CRITERION 4 worries about whether “the [exported] items would be used in the territory of another country other than for legitimate purposes”. Five months of genocide surely answers that one.

Under CRITERION 3 the Government takes into account (a) whether granting a licence would provoke or prolong armed conflicts; (b) whether the items are likely to be used other than for the legitimate national security or defence of the recipient and (c) whether the items would be likely to cause, avert, increase or decrease conflict or instability in the country of final destination, taking into account the balance of forces between states or actors concerned; humanitarian purposes or impacts; the nature of the conflict including the conduct of all states or actors involved; and whether the items might be used for gender-based violence or serious acts of violence against women or children.
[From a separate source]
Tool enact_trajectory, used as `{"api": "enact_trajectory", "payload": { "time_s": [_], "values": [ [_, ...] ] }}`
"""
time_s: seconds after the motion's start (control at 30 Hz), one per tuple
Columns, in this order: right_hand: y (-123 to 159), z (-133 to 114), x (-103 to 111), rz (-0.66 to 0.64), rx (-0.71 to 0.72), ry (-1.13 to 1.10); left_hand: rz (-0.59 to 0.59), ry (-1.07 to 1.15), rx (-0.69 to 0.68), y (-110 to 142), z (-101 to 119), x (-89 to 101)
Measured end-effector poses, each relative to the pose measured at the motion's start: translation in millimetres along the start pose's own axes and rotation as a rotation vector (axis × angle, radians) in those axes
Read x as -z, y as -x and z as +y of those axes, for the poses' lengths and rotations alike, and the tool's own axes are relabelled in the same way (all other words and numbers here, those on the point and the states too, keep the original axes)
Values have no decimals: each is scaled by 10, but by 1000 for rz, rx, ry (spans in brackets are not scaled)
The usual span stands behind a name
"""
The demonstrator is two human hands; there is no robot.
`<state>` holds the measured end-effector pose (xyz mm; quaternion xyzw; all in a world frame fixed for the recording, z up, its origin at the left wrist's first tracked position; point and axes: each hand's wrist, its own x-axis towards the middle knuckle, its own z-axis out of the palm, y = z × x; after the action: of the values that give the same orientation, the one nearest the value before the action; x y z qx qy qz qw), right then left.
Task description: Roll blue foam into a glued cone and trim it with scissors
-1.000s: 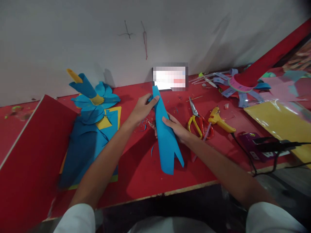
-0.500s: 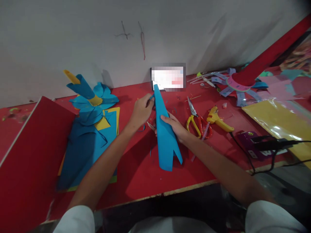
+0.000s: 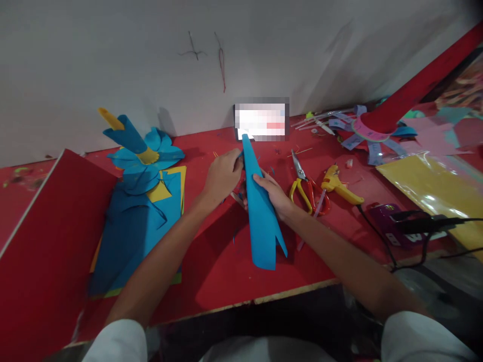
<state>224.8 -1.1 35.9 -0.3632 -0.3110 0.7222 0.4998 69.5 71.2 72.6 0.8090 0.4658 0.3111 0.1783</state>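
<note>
A blue paper sheet [image 3: 263, 226], bent lengthwise into a narrow tapering shape with a notch at its near end, is held above the table. My right hand [image 3: 273, 192] is closed round its right side, thumb on top and fingers behind. At the upper left edge, my left hand [image 3: 225, 173] has its fingers pinched on the paper's far part; the fingertips are partly hidden. Beneath the paper, a thin pale tool lies partly hidden near my right fingertips, too covered to name.
Scissors [image 3: 302, 183] and a yellow glue gun [image 3: 341, 191] lie to the right, near a purple box [image 3: 392, 229] with cables. Leftward are blue sheets [image 3: 132, 246], a paper flower [image 3: 166, 153] and a red board [image 3: 56, 251]. A blurred screen [image 3: 260, 120] leans against the wall.
The blue paper has shifted slightly right and turned a little in my hands, its notch now narrower. My left hand has moved slightly right with it.
</note>
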Motion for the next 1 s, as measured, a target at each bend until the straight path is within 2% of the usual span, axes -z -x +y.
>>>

CRITERION 2 is about respect for human rights and fundamental freedoms in the country of final destination as well as respect by that country for international humanitarian law. The recipient country is assessed for its attitude towards relevant principles established by international human rights law. The Government will not grant a licence if “there is a clear risk that the items might be used to commit or facilitate internal repression”. That includes torture and other cruel, inhuman and degrading treatment or punishment; arbitrary detentions; and other serious violations of human rights and fundamental freedoms. As the West Bank, East Jerusalem and Gaza are deemed to be occupied by Israel using military force, Israel’s responsibilities towards, and treatment of, the Palestinians is presumably included in this.

CRITERION 1 stresses UKGov’s commitment to UN and numerous other international obligations and how it would not grant an export licence if inconsistent with these.

It seems to me that Israel falls flat on its face when confronted with these safeguards and, given our “rigorous” Government’s unwavering support for Israel, it is all too embarrassing to admit it. So it’s business as usual with the genocidal regime. Secretary of State Kemi Badenoch has ministerial responsibility for this fiasco.

The PSC is critical of the way UKGov ignores its own SELC rules and fails to comply with the UK’s international obligations regarding arms exports to Israel. But are PSC and its campaign partners taking real action? There’s mention of a ‘Stop Arming Israel’ campaign in PSC’s literature from 2017 but no detail. PSC and partners, with their access to law and media specialists, could take apart the Government’s dishonest performance, which makes our nation complicit in Israel’s genocide and war crimes, and hold it accountable through available channels. That might achieve more than the usual mass protests. But is any of it happening?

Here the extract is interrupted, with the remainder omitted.